16
BAB II TINJAUAN PUSTAKA
2.1. Landasan Teori
2.1.1. Signal Detection Theory
Signal Detection Theory merupakan sebuah model mengenai bagaimana
manusia mendeteksi sinyal atau stimulus dengan adanya gangguan atau noise Karim dan Siegel, 1998. Menurut signal detection theory, respon seseorang
pengamat dalam tugas mendeteksi sinyal dapat dibagi menjadi proses penginderaan yang bergantung pada intensitas stimulus dan proses keputusan
yang dipengaruhi oleh kecenderungan pada respon pengamat Wade dan Tavris,
2007.
Respon pengamat terhadap stimulus bergantung pada kebiasaan, kewaspadaan, motif-motif pribadi, dan harapan. Berdasarkan teori ini, terdapat
empat jenis respon, yakni: hit, false alarm, miss, dan correct rejection. Hit adalah keadaan saat pengamat mendeteksi sinyal yang memang ada. False alarm
merujuk pada kondisi ketika seseorang mengatakan ada sinyal ketika sebenarnya tidak sinyal sama sekali. Kondisi ketika seseorang gagal mendeteksi sinyal yang
muncul disebut dengan miss. Sedangkan correct rejection merupakan keadaan saat seseorang mengatakan tidak ada sinyal ketika memang tidak ada sinyal.
Wade dan Tavris, 2007.
Dalam mendeteksi kecurangan, auditor internal biasanya menitikberatkan pada tanda-tanda yang menunjukkan kemungkinan kecurangan telah atau sedang
terjadi red flag. Menurut teori deteksi sinyal, kegiatan auditor internal dalam merespon red flag dapat dikaitkan dengan keempat jenis respons di dalam signal
detection theory , yakni hit, false alarm, miss dan correct rejection.

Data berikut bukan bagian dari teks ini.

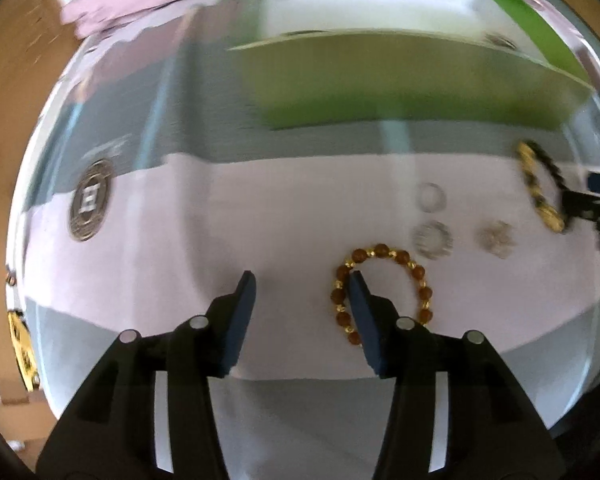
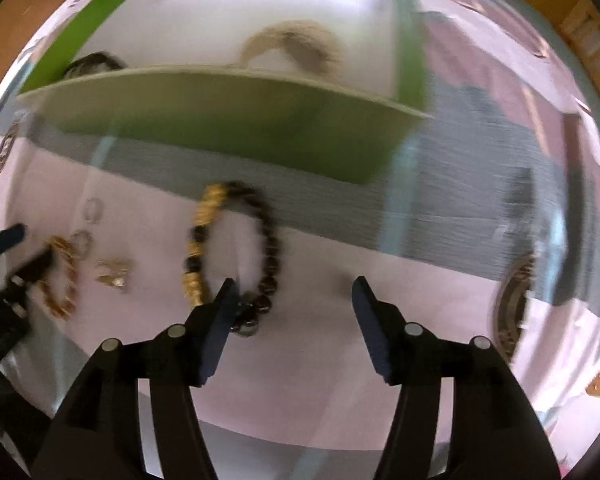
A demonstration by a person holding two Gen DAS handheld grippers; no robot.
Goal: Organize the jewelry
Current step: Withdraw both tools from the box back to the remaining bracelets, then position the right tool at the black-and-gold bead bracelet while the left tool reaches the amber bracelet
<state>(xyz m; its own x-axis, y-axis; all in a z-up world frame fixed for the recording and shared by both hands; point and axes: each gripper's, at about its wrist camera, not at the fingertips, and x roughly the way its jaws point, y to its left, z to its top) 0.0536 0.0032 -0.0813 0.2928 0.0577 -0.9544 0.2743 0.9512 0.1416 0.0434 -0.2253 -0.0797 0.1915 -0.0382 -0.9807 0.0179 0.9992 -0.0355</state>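
Observation:
A brown and gold bead bracelet [image 1: 418,276] lies on the pale cloth; my left gripper [image 1: 302,280] is open, its right finger over the bracelet's left side. It also shows in the right wrist view [image 2: 62,276]. A black and gold bead bracelet [image 2: 268,236] lies before my open right gripper [image 2: 294,286], whose left finger is at its near end; it also shows in the left wrist view [image 1: 538,188]. Two clear rings [image 1: 432,196] [image 1: 432,238] and a small silver brooch [image 1: 496,238] lie between the bracelets. A green box [image 2: 228,128] with a white inside stands behind, holding a beige bracelet [image 2: 300,44].
A round metal medallion [image 1: 90,200] lies on the cloth at the left, and another one [image 2: 512,308] at the right. A gold chain piece [image 1: 22,344] sits at the far left edge. The glass table's rim [image 1: 32,364] curves around, with wooden floor beyond.

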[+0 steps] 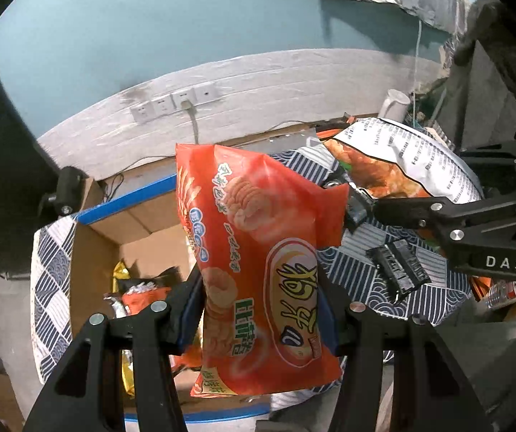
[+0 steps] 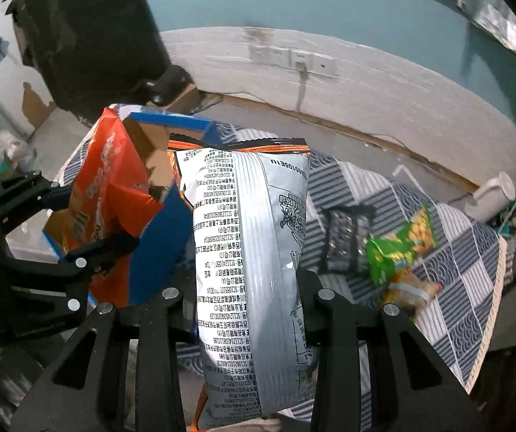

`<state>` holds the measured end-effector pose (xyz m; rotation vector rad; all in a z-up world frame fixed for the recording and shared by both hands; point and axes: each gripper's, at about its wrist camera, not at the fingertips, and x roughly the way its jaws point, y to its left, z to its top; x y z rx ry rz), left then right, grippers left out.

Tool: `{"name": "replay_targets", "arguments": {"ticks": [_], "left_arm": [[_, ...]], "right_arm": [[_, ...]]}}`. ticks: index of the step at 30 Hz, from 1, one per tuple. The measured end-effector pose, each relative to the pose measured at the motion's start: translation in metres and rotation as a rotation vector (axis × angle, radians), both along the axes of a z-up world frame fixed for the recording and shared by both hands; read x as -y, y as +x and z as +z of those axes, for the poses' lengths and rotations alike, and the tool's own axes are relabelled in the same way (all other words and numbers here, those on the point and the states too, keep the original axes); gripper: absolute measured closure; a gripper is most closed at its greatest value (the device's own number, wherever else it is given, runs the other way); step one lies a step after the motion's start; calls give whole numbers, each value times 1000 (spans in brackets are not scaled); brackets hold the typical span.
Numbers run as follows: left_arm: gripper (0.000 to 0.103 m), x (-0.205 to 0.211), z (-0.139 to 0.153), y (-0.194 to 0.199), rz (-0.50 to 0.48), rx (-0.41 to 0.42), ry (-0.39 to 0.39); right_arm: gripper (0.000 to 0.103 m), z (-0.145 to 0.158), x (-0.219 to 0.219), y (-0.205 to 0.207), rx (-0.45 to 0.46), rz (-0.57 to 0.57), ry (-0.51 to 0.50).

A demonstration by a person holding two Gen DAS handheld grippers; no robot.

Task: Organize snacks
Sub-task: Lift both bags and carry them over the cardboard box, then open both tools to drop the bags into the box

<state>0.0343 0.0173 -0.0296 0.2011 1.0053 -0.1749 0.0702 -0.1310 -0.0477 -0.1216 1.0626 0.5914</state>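
Observation:
My left gripper (image 1: 258, 309) is shut on an orange biscuit bag (image 1: 254, 237) that hangs upright above a cardboard box (image 1: 92, 252) with blue taped edges. Several snack packets (image 1: 143, 291) lie inside the box. My right gripper (image 2: 247, 309) is shut on a silver-backed snack bag (image 2: 250, 252), held upright with its printed back toward the camera. In the left wrist view, the right gripper (image 1: 376, 194) holds that silver-backed bag (image 1: 409, 158) at the right, just beside the orange bag. The right wrist view shows the left gripper (image 2: 99, 216) with the orange bag (image 2: 114, 187) next to the box (image 2: 157, 252).
A blue-and-white patterned cloth (image 2: 456, 288) covers the table. On it lie a black packet (image 2: 348, 237), a green packet (image 2: 402, 244) and an orange-brown packet (image 2: 412, 288). A white kettle (image 2: 492, 194) stands at the table's far edge. Wall sockets (image 1: 175, 104) sit behind.

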Motion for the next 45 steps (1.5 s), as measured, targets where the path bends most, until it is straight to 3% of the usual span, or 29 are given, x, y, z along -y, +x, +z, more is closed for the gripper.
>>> {"name": "replay_targets", "arguments": {"ticks": [17, 28, 39, 45], "left_arm": [[48, -105, -9, -15, 165, -4, -46], [48, -154, -27, -14, 277, -18, 0], [46, -178, -41, -10, 342, -56, -15], [40, -181, -48, -7, 360, -90, -6]], "right_arm": [[69, -6, -113, 3, -17, 156, -31], [69, -18, -170, 12, -68, 198, -42], [67, -37, -205, 20, -137, 192, -54], [58, -39, -206, 22, -152, 167, -68]]}}
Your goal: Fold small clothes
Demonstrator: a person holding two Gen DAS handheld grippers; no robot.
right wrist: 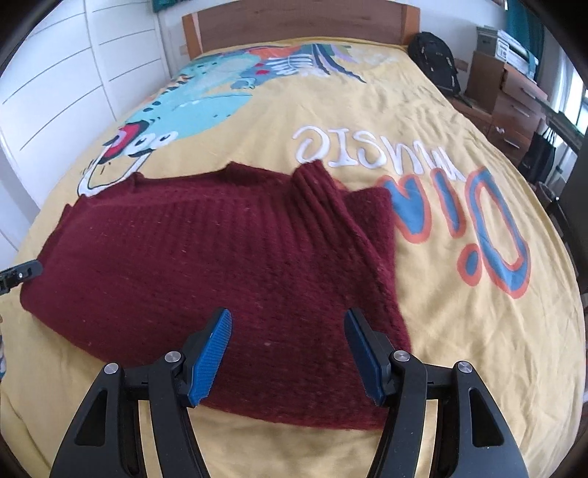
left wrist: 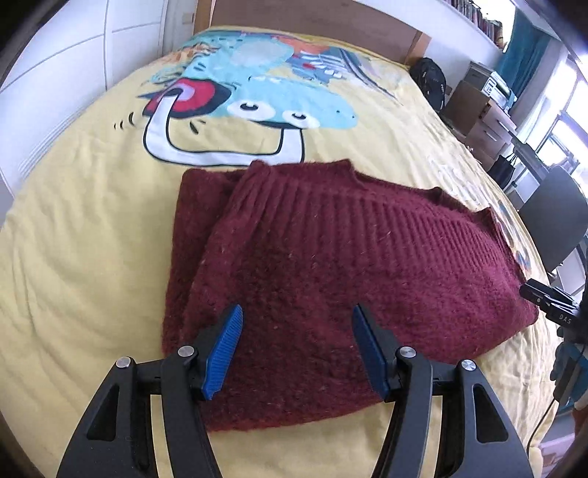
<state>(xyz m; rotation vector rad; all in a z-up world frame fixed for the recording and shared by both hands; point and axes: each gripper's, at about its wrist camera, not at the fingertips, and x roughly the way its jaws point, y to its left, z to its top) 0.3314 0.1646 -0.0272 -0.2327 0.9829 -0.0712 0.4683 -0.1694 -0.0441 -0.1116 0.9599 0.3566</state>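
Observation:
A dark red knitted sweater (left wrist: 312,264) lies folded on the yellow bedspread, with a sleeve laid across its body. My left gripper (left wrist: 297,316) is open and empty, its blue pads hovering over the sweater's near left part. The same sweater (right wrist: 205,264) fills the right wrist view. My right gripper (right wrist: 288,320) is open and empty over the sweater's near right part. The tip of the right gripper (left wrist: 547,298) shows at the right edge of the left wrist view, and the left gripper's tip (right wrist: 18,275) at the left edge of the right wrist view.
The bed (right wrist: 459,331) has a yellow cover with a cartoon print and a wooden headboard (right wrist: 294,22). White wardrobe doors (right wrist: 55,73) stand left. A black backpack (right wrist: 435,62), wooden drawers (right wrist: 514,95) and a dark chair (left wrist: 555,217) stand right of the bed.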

Jika auditor internal dapat mendeteksi dan menginvestigasi red flag yang menuntun pada terdeteksinya kecurangan, maka kondisi tersebut dikategorikan
kedalam hit. Disisi lain, jika auditor internal menginvestigasi red flag yang tidak ada keterkaitan dengan kecurangan, maka kondisi ini disebut false alarm. False
alarm dapat terjadi karena tidak semua red flag mengarah kepada tindakan
kecurangan.
Respon miss terjadi saat auditor internal tidak mampu menemukan red flag yang menunjukkan bahwa kecurangan telah atau sedang terjadi. Correct rejection
terjadi jika auditor internal menemukan red flag, namun auditor internal
berkeyakinan bahwa redflag tersebut tidak mengarah kepada tindak kecurangan. 2.1.2.
Teori Atribusi
Menurut Lubis 2014, teori atribusi kali pertama dikembangkan oleh Fritz Heider yang berargumentasi bahwa perilaku seseorang ditentukan oleh
kombinasi antara kekuatan internal kemampuan, usaha, dan kekuatan eksternal kesulitan dalam pekerjaan, keberuntungan. Menurut Manusov dan Spitzberg
2008, teori atribusi berkaitan dengan proses internal berfikir dan eksternal berbicara dalam menginterpretasi dan memahami segala sesuatu mengenai sikap
diri sendiri dan orang lain. Lebih lanjut, Lubis 2014 berpendapat bahwa terdapat tiga peran perilaku
yang membentuk sikap seseorang, yakni perbedaan, konsesus, dan konsistensi.
Perbedaan Distinctiveness mengacu pada apakah seseorang bertindak sama dalam berbagai masalah. Konsensus mempertimbangkan bagaimana
perilaku seseorang individu dibandingkan dengan individu lain pada situasi yang sama. Sedangkan konsistensi merujuk pada suatu tindakan yang diulang
sepanjang waktu. Auditor internal yang memiliki perbedaan kompetensi biasanya akan
memiliki perbedaan dalam melaksanakan tugas auditnya. Dalam penelitian ini, auditor internal yang memiliki pengetahuan dan pengalaman yang lebih banyak,
maka akan memiliki kemampuan untuk memahami efektivitas pengendalian internal secara lebih baik. Perbedaan kompetensi juga akan menyebabkan
perbedaan dalam menilai risiko kecurangan dan kemampuan untuk mendeteksi kecurangan. Hal ini sesuai dengan aspek konsensus.
Aspek distinctiveness dalam penelitian ini dapat dikaitkan kedalam efektivitas pengendalian internal. Auditor internal akan memberikan
pertimbangan yang berbeda antara pengendalian internal yang kuat dengan pengendalian internal yang lemah.